* To do: Read the data, and whenever a line holds the word "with", report that line.

* Source information:
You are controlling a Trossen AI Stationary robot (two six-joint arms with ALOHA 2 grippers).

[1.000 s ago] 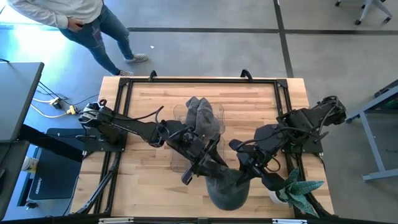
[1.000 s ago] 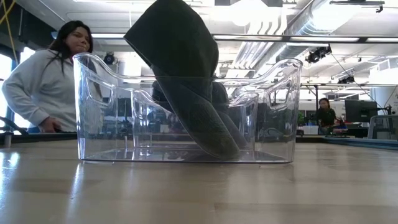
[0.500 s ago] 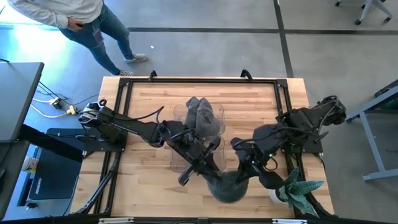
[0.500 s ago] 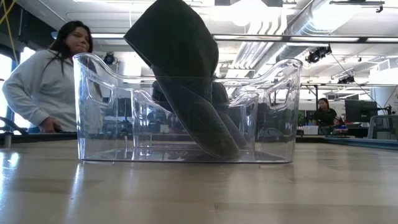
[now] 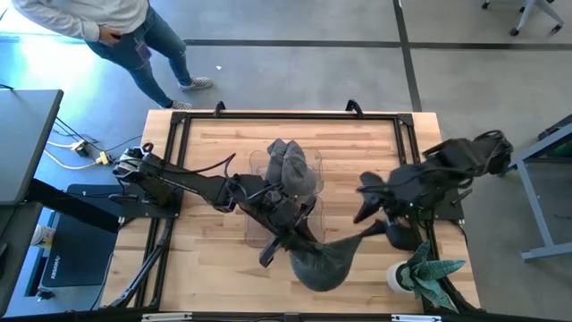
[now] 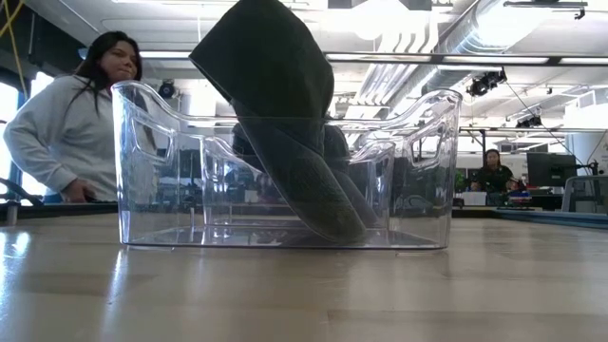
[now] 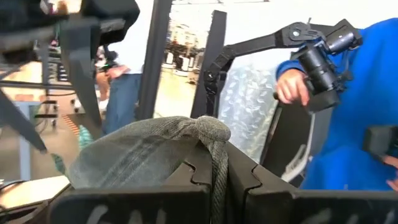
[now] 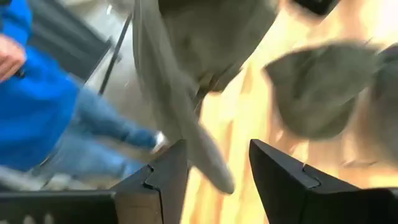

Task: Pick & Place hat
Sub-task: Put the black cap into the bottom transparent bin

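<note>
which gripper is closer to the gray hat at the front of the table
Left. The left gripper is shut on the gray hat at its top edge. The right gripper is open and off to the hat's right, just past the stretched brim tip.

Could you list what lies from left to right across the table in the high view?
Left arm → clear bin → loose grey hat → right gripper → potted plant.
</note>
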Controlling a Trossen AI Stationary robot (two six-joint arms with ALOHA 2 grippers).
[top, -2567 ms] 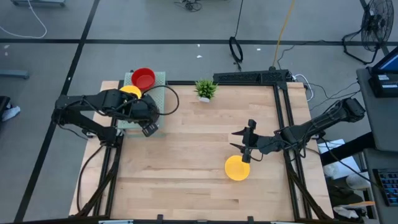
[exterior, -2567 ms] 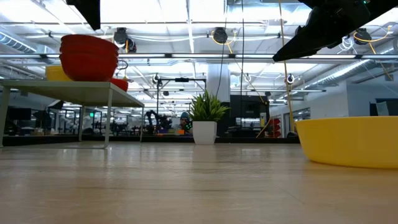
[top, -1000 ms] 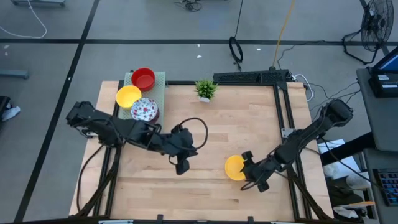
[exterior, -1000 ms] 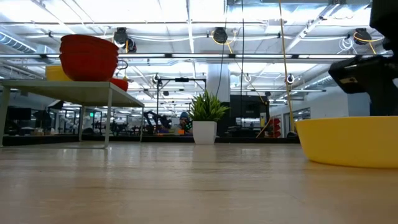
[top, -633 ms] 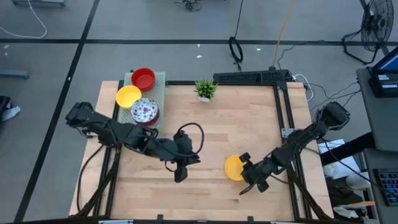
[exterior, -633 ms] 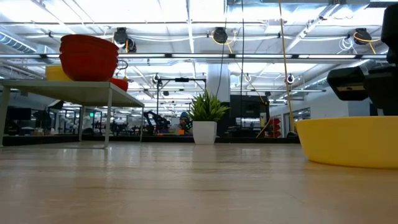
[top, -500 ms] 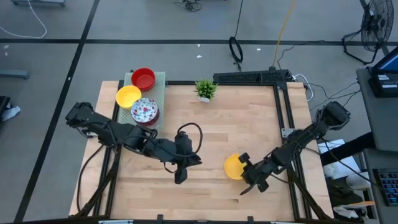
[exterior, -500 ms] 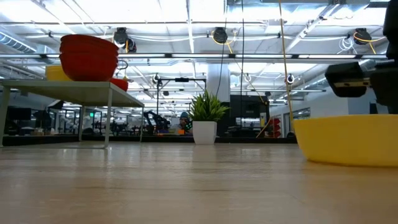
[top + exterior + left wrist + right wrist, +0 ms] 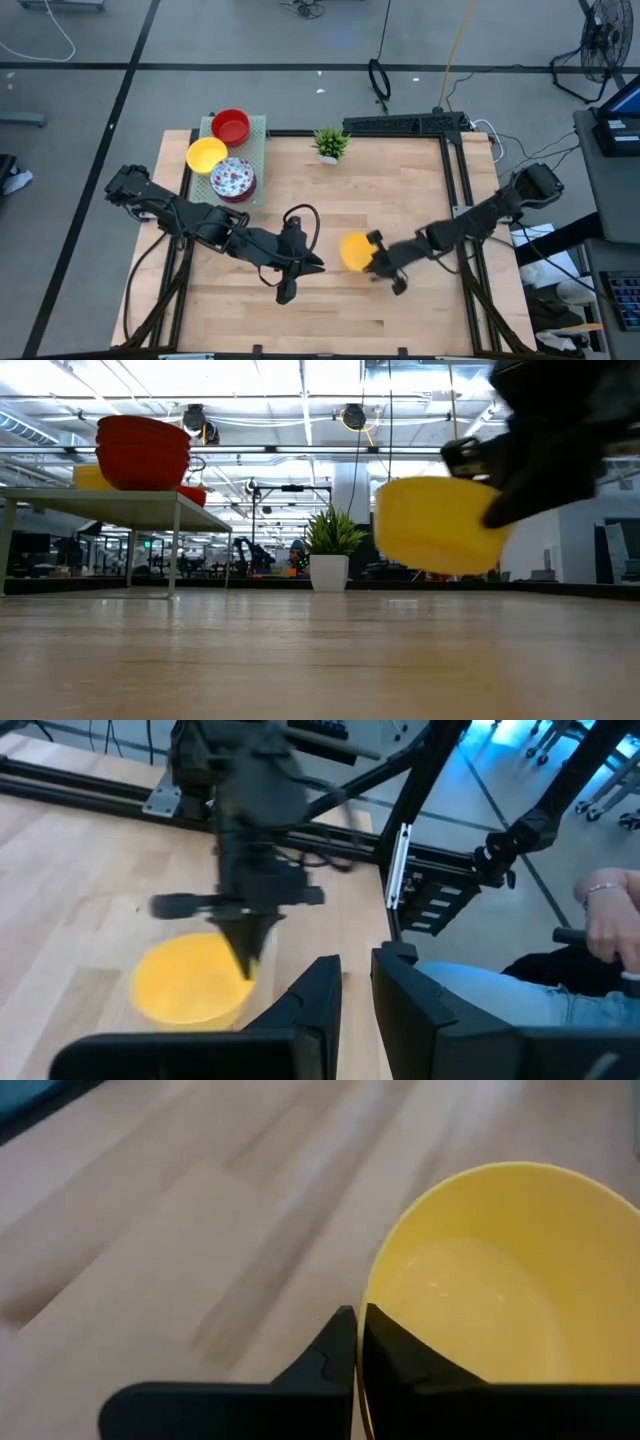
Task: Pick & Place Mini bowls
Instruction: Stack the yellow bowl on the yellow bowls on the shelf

* Task output:
You are controlling a Trossen AI Stationary robot (two six-joint arms with ALOHA 2 grippers).
Controlling a Trossen AI Stationary robot (two six-joint arms with ALOHA 2 grippers).

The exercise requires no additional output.